WORK TASK |
Images are not part of the copy; transcribe all the data exactly.

COLLECTED MATERIAL |
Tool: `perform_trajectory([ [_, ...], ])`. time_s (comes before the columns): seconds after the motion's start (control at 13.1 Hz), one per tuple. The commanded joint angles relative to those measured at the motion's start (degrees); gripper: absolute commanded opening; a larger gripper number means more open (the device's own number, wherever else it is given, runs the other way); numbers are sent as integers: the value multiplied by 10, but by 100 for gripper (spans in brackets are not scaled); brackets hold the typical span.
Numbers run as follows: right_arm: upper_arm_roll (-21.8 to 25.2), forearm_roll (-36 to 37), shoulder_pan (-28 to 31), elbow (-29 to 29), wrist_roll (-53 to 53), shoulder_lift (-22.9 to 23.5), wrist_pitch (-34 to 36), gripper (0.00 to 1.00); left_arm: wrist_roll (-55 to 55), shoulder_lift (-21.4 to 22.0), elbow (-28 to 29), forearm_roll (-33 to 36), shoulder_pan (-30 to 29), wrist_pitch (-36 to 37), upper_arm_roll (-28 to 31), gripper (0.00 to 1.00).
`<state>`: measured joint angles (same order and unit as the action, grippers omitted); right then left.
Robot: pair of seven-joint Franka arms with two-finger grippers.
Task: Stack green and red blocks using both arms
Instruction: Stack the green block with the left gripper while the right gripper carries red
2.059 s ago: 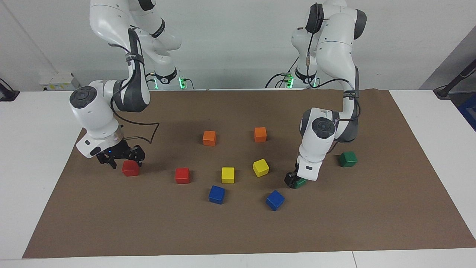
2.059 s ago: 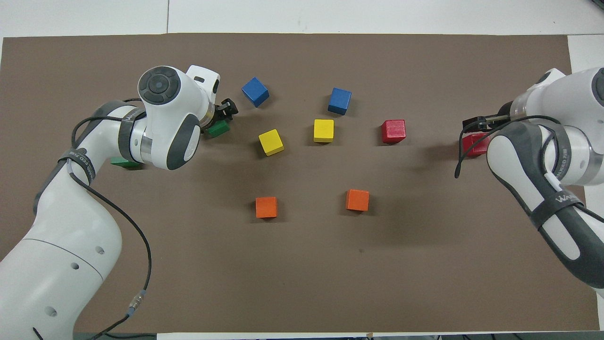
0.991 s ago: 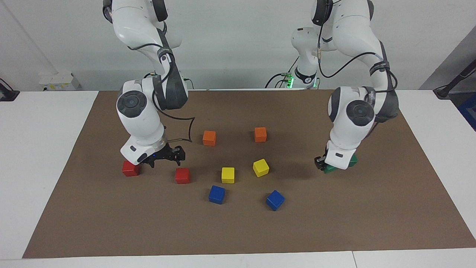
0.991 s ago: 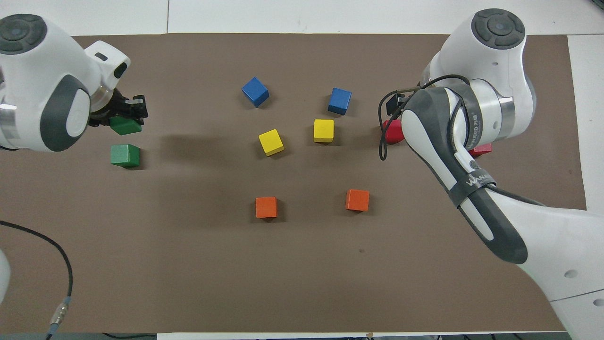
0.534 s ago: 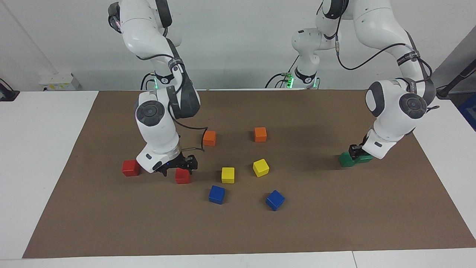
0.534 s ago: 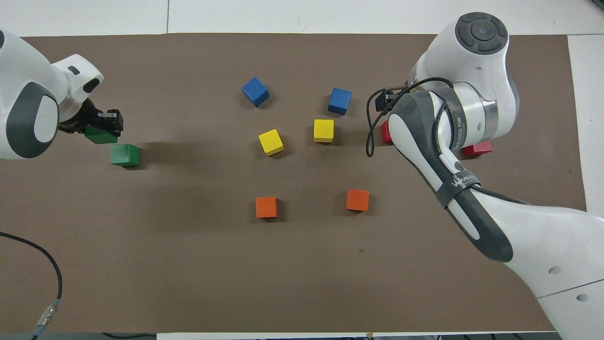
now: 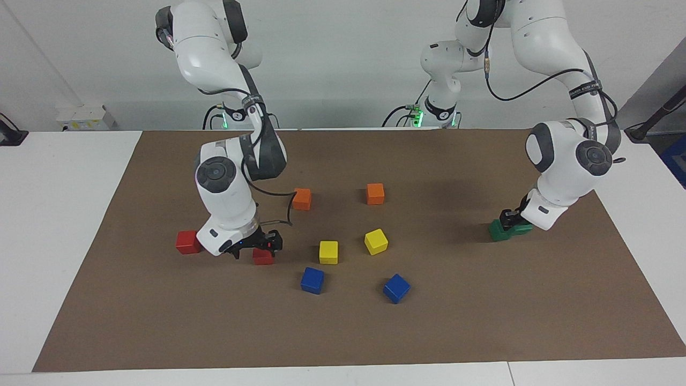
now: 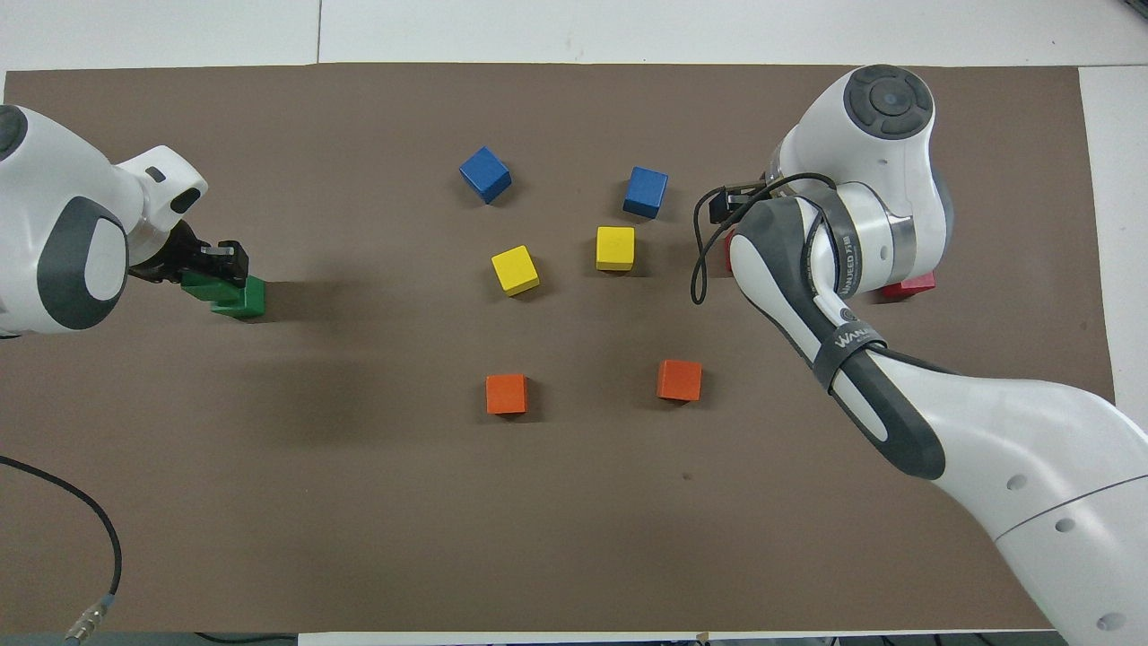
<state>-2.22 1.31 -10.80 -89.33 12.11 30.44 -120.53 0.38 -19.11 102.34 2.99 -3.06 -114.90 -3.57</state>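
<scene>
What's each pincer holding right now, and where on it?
Left pincer: a green block, gripped at its sides, over the other green block. Right pincer: down around a red block; grip cannot be told.

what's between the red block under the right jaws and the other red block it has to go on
Nothing visible. The right gripper is down over one red block, and only bare brown mat lies between it and the second red block toward the right arm's end.

My left gripper [image 7: 513, 221] holds one block [image 7: 517, 229] over another block [image 7: 499, 231] at my left arm's end. My right gripper [image 7: 256, 248] sits low over a third block [image 7: 262, 257], with a fourth block [image 7: 187, 242] beside it toward my right arm's end.
</scene>
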Motion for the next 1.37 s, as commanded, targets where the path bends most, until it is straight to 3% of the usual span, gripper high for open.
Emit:
perform_trajectory([
  [0.0, -4, 4, 0, -23, 16, -8, -17, 100, 43, 28, 31, -11, -10, -15, -1, 0],
  [0.84, -4, -2, -4, -69, 29, -10, -73, 100, 49, 27, 38, -32, -19, -22, -2, 0],
  [0.91, -4, -2, -4, -70, 29, -10, -73, 97, 50, 27, 38, -32, -19, -23, -1, 0],
  [0.99, -4, -2, -4, -73, 35, -11, -73, 91, 51, 27, 38, -32, -19, -23, -1, 0],
  [1.07, -4, -2, -4, -75, 37, -12, -72, 79, 57, 27, 38, -32, -19, -23, -1, 0],
  [1.3, -4, -2, -4, -78, 38, -14, -66, 33, 61, 28, 53, -32, -20, -41, 0, 0],
])
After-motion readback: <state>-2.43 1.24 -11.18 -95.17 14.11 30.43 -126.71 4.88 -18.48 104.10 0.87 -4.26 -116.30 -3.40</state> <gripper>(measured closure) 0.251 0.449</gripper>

OUTPUT OF THE EXERCISE |
Tool: `perform_trajectory([ [_, ...], ])`. time_s (comes before the columns): seconds after the motion's start (control at 13.1 Hz), one per tuple. The commanded joint angles relative to those measured at the motion's start (degrees); gripper: absolute commanded opening; a larger gripper number means more open (the device's own number, wherever else it is given, runs the other way); numbers are sent as integers: the value multiplied by 10, but by 100 for gripper (spans in brackets are not scaled); brackets hold the typical span.
Numbers run as follows: right_arm: upper_arm_roll (-21.8 to 25.2), forearm_roll (-36 to 37), shoulder_pan (-28 to 31), elbow (-29 to 29), wrist_roll (-53 to 53), shoulder_lift (-22.9 to 23.5), wrist_pitch (-34 to 36), gripper (0.00 to 1.00); left_arm: wrist_roll (-55 to 55), shoulder_lift (-21.4 to 22.0), elbow (-28 to 29), forearm_roll (-33 to 36), shoulder_pan (-30 to 29), wrist_pitch (-36 to 37), upper_arm_roll (-28 to 31), gripper (0.00 to 1.00).
`<state>`: measured joint angles (same order and unit as the action, grippers omitted); right then left.
Robot: pair of seven-joint Franka arms with two-finger grippers.
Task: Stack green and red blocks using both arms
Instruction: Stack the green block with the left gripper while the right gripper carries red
2.059 s ago: 
2.059 s ago: 
0.991 s ago: 
0.991 s ago: 
0.534 s ago: 
0.534 s ago: 
now: 
now: 
<state>-2.22 1.31 -10.80 -89.33 12.11 30.44 -120.53 0.38 -19.11 102.34 2.99 -3.06 -114.90 -3.57</state>
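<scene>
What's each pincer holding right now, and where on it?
Left pincer: a green block, gripped at its sides, over the other green block. Right pincer: down around a red block; grip cannot be told.

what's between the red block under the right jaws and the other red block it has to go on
Nothing visible. The right gripper is down over one red block, and only bare brown mat lies between it and the second red block toward the right arm's end.

My left gripper [image 7: 513, 221] holds one block [image 7: 517, 229] over another block [image 7: 499, 231] at my left arm's end. My right gripper [image 7: 256, 248] sits low over a third block [image 7: 262, 257], with a fourth block [image 7: 187, 242] beside it toward my right arm's end.
</scene>
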Motion for the next 1.37 s, as commanded, targets where the path bends most, until it is straight to 3% of the usual span, gripper high for open.
Emit:
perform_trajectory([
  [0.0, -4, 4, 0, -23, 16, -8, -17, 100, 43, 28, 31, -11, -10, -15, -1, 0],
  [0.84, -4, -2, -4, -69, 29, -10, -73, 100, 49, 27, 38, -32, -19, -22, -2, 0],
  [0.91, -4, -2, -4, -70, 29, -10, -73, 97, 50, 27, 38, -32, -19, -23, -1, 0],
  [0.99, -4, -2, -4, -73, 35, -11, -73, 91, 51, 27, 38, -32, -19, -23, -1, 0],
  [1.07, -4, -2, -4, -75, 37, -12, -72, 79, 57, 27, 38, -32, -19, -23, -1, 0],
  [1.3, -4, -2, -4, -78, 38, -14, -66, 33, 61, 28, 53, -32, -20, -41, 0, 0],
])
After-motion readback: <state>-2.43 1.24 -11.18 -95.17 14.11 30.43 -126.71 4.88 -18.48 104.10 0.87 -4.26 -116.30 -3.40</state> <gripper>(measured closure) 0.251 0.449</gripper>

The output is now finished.